§ **Task statement**
Gather the lines below that include the string "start", copying each in full.

§ **Data extract**
= Beginning of Section =

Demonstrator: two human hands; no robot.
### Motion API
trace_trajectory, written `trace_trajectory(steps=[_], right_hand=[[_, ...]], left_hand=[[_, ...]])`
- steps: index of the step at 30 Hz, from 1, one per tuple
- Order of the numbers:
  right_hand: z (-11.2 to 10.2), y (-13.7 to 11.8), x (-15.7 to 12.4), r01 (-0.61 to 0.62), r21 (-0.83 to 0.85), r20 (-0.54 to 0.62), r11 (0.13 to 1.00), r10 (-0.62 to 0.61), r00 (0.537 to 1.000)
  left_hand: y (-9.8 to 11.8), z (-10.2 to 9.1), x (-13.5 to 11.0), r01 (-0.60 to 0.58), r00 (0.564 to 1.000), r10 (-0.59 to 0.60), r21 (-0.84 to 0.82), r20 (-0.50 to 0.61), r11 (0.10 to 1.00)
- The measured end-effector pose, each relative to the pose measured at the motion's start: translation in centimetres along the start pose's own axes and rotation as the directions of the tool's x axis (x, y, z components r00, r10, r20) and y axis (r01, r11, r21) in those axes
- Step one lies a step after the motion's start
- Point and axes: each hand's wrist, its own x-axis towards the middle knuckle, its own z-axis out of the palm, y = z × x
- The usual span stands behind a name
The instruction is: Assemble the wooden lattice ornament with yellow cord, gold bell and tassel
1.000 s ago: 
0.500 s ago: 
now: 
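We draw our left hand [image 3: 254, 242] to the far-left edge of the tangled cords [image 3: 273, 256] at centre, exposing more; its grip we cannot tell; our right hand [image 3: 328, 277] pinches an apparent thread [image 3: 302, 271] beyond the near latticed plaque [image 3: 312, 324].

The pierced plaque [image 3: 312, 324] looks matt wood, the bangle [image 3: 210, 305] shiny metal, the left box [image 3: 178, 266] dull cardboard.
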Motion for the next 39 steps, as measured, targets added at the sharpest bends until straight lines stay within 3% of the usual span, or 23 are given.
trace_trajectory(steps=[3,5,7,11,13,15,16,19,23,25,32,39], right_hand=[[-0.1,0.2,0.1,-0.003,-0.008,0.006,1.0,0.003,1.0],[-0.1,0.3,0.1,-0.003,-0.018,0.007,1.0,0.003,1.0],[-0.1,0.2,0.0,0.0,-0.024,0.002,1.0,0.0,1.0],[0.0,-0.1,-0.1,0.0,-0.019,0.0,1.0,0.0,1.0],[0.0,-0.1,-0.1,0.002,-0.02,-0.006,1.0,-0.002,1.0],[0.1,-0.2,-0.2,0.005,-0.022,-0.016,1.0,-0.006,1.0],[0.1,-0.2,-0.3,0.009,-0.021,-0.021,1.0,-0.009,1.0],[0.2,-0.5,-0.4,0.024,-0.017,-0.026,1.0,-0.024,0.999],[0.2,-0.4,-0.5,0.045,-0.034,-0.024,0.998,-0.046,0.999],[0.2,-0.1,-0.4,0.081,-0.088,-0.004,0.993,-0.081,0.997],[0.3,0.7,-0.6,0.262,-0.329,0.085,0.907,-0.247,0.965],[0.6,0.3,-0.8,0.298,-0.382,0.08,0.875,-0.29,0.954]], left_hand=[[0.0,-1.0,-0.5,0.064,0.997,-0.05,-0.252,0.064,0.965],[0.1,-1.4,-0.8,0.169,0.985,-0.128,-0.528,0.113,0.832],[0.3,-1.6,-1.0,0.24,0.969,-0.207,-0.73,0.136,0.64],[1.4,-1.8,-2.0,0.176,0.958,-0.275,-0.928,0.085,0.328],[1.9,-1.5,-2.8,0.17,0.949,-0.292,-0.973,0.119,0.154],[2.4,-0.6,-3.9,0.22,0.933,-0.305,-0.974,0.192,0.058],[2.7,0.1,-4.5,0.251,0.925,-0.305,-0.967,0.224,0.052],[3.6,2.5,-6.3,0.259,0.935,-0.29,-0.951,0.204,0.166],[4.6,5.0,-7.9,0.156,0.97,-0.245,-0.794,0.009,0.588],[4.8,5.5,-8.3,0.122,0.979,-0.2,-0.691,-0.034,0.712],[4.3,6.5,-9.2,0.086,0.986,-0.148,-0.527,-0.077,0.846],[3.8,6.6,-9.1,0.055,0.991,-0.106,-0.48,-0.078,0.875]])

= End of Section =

§ **Answer to this exercise**
- The measured end-effector pose, each relative to the pose measured at the motion's start: translation in centimetres along the start pose's own axes and rotation as the directions of the tool's x axis (x, y, z components r00, r10, r20) and y axis (r01, r11, r21) in those axes
- Step one lies a step after the motion's start

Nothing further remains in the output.